# TASK DETAILS
Please retype the data below line for line and leave out every picture.

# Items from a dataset

□ □ □ □

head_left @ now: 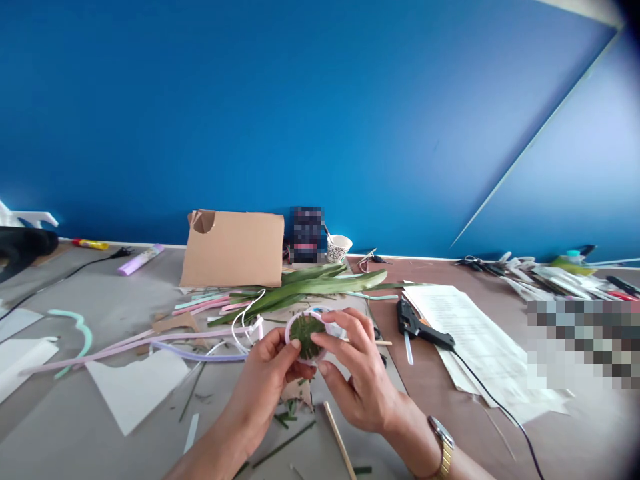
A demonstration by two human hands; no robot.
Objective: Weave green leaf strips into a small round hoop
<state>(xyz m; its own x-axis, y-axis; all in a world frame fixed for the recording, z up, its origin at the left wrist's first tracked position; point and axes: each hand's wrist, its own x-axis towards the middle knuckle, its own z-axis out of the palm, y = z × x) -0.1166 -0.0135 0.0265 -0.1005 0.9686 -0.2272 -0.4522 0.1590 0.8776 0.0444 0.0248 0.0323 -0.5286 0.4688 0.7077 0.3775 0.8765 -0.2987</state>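
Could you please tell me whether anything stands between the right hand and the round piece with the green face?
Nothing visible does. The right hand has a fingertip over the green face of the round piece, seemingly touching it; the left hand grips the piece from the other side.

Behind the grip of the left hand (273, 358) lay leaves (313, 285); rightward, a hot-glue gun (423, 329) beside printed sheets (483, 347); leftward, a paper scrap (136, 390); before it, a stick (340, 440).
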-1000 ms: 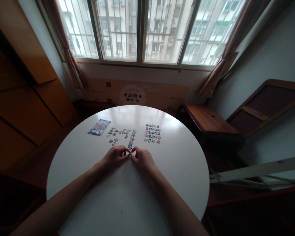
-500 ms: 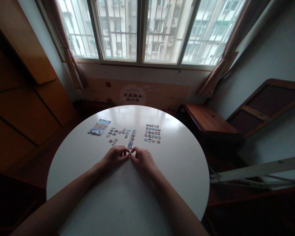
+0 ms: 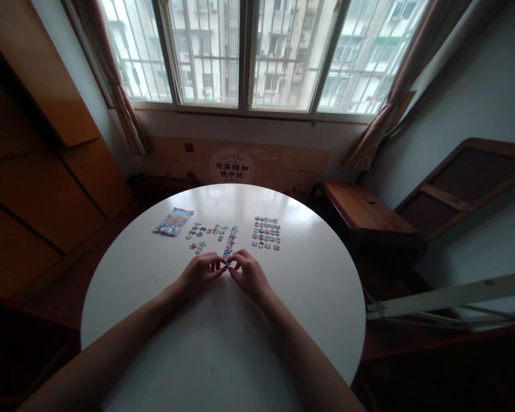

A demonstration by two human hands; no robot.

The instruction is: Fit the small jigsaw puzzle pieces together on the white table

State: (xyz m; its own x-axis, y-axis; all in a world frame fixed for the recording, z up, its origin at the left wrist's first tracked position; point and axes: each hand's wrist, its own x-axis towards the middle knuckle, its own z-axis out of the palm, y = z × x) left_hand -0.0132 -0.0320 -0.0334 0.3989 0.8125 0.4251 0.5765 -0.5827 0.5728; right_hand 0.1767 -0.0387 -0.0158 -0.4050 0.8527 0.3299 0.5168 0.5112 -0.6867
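Note:
At the near end of a narrow joined strip of jigsaw pieces (image 3: 230, 240), my two hands meet over a small jigsaw piece (image 3: 226, 265). My left hand (image 3: 202, 269) pinches it from the left, thumb and fingertips together. From the right, my right hand (image 3: 248, 273) has its thumb and forefinger closed at the same piece. The fingers partly cover it, and whether it is locked to the strip I cannot tell. Left of the strip lie several loose jigsaw pieces (image 3: 198, 230). To the right, more pieces (image 3: 266, 233) are laid out in rows.
All of this lies on a round white table (image 3: 309, 286). A colourful picture sheet (image 3: 174, 221) rests at its far left. Beyond the table's right edge stands a low wooden bench (image 3: 363, 203); wooden cabinets (image 3: 38, 200) are on the left, and a barred window (image 3: 242, 57) is behind.
My right hand has shifted slightly upward, its fingers now higher over the strip's near end. My left hand stays nearly in place, still at the piece.

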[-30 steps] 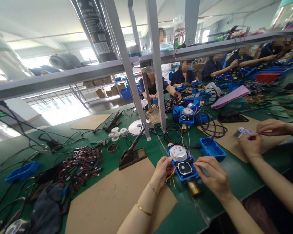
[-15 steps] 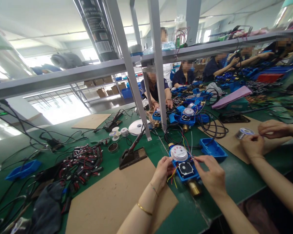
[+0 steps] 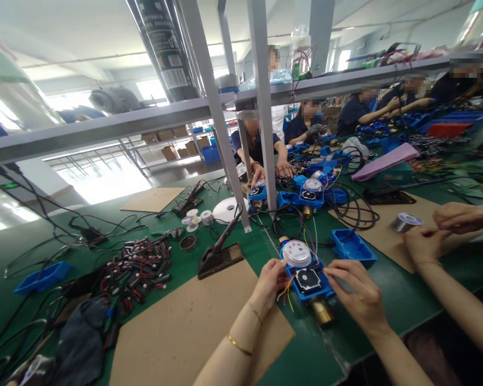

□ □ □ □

# TASK SOLUTION
head_left @ now: 
A demonstration by two human hands; no robot.
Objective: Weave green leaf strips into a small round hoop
<state>(xyz m; its own x-axis, y-axis; all in a world frame fixed for the recording, z up, its origin at the left wrist's first tracked position; point and axes: each hand's wrist, its own x-axis towards the middle knuckle, its own z-axis out of the palm, y = z × x) -0.1166 -0.0135 0.0265 -0.1005 0.9686 -0.2272 -0.4522 0.1590 0.8776 0.0444 0.0248 0.0323 -0.5286 0.4688 0.7077 0.3775 0.8765 -0.2987</state>
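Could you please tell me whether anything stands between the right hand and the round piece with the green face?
Nothing visible does. The right hand has a fingertip over the green face of the round piece, seemingly touching it; the left hand grips the piece from the other side.

Behind the grip of the left hand (273, 358) lay leaves (313, 285); rightward, a hot-glue gun (423, 329) beside printed sheets (483, 347); leftward, a paper scrap (136, 390); before it, a stick (340, 440).
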-1000 ms: 
-500 ms: 
+0 ms: 

A demonstration by two human hands; no robot.

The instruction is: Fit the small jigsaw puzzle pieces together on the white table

State: (xyz m; its own x-axis, y-axis; all in a world frame fixed for the recording, z up, its origin at the left wrist's first tracked position; point and axes: each hand's wrist, its own x-axis towards the middle knuckle, its own z-axis out of the palm, y = z × x) left_hand -0.0132 -0.0320 -0.0334 0.3989 0.8125 0.4251 0.5765 -0.5827 0.5728; right_hand 0.1767 -0.0387 -0.0158 -0.4050 0.8527 0.3299 0.5168 0.5112 -0.6867
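Note:
At the near end of a narrow joined strip of jigsaw pieces (image 3: 230, 240), my two hands meet over a small jigsaw piece (image 3: 226, 265). My left hand (image 3: 202, 269) pinches it from the left, thumb and fingertips together. From the right, my right hand (image 3: 248, 273) has its thumb and forefinger closed at the same piece. The fingers partly cover it, and whether it is locked to the strip I cannot tell. Left of the strip lie several loose jigsaw pieces (image 3: 198, 230). To the right, more pieces (image 3: 266, 233) are laid out in rows.
All of this lies on a round white table (image 3: 309, 286). A colourful picture sheet (image 3: 174, 221) rests at its far left. Beyond the table's right edge stands a low wooden bench (image 3: 363, 203); wooden cabinets (image 3: 38, 200) are on the left, and a barred window (image 3: 242, 57) is behind.
My right hand has shifted slightly upward, its fingers now higher over the strip's near end. My left hand stays nearly in place, still at the piece.
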
[-30 steps] 
[-15 steps] 
[+0 steps] 

This is the complete answer.